* [To do] Every line in the data below that includes "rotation" belongs in the answer, copied as it stands.

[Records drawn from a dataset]
▬▬▬
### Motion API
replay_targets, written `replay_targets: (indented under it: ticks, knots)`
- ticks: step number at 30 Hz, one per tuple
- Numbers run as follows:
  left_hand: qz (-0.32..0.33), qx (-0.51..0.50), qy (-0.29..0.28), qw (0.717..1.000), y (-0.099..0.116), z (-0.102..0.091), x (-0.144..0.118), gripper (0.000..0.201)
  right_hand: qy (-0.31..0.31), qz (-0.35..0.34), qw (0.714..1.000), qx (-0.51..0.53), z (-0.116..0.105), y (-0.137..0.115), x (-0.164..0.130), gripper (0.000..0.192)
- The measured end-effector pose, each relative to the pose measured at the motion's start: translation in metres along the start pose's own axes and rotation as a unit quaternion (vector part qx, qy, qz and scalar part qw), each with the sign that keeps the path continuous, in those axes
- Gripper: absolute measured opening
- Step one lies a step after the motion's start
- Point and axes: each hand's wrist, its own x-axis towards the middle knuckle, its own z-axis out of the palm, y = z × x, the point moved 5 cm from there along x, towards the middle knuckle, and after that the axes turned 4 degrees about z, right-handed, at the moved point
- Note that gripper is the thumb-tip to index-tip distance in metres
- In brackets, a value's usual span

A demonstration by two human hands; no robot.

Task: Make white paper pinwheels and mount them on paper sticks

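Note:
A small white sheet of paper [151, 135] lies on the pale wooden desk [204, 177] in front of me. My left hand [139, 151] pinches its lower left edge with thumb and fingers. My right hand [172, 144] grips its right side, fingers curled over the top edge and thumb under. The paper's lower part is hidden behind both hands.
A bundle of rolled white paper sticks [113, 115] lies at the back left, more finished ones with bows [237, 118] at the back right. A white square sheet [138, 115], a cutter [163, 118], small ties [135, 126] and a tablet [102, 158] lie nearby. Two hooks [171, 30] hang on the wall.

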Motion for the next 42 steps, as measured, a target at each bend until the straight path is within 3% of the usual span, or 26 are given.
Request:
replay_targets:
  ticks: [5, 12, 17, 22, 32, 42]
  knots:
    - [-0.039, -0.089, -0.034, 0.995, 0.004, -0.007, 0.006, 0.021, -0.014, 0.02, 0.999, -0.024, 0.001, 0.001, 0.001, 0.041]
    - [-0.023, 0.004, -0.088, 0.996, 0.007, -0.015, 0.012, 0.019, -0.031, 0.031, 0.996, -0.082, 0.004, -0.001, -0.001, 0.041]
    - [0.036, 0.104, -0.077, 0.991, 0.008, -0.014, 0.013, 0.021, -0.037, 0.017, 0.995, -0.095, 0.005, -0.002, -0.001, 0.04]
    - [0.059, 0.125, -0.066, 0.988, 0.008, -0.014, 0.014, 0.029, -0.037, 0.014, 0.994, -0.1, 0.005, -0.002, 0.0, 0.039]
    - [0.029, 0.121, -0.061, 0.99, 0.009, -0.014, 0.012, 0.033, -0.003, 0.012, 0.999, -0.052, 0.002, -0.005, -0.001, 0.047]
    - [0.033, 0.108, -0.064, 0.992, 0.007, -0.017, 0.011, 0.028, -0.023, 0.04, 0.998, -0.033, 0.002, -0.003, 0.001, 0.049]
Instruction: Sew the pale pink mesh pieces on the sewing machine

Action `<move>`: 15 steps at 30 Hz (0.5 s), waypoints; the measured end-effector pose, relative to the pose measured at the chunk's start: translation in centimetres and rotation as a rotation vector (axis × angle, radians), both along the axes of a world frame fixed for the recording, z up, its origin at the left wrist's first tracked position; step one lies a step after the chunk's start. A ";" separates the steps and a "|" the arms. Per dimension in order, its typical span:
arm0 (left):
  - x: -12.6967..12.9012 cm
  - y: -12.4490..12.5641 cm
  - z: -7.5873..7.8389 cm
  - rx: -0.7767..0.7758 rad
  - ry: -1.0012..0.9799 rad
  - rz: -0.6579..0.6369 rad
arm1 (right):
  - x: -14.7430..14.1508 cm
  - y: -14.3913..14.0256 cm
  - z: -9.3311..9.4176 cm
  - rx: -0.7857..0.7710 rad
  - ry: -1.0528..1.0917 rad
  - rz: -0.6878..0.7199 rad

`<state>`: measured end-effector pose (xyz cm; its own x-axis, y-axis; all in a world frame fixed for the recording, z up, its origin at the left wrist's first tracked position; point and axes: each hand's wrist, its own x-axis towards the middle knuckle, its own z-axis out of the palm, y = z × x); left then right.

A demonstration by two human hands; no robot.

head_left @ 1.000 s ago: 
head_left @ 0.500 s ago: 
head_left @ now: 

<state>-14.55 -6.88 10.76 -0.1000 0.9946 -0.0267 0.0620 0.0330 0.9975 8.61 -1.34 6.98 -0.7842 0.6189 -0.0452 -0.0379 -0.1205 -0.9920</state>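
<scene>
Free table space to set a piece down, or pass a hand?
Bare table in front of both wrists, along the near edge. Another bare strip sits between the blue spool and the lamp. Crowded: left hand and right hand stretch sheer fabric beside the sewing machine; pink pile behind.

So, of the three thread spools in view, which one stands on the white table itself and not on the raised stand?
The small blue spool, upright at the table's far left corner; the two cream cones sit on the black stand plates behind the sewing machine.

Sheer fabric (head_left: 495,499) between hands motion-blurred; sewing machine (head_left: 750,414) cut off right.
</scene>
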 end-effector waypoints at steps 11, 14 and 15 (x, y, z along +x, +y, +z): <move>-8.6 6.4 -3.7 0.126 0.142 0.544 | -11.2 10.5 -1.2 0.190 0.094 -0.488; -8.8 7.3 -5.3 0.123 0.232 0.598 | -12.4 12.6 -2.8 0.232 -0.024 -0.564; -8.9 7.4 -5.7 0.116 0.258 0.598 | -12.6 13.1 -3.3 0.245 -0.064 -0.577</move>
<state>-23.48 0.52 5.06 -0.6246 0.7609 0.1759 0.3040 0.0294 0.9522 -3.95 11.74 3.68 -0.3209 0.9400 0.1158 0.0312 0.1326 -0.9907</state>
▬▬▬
* [Answer below]
- The measured end-effector pose, each relative to the pose measured at the motion's start: translation in metres along the start pose's own axes and rotation as a unit quaternion (vector part qx, qy, qz and scalar part qw), each with the sign that keeps the path continuous, in those axes
Action `<move>`: 15 steps at 30 Hz (0.5 s), waypoints; the measured end-effector pose, relative to the pose measured at the chunk's start: translation in centimetres and rotation as a rotation vector (axis × angle, radians), both along the axes of a world frame fixed for the recording, z up, its origin at the left wrist's first tracked position; step one lies a step after the chunk's start. A ";" separates the steps and a "|" the arms. Per dimension in order, its typical span:

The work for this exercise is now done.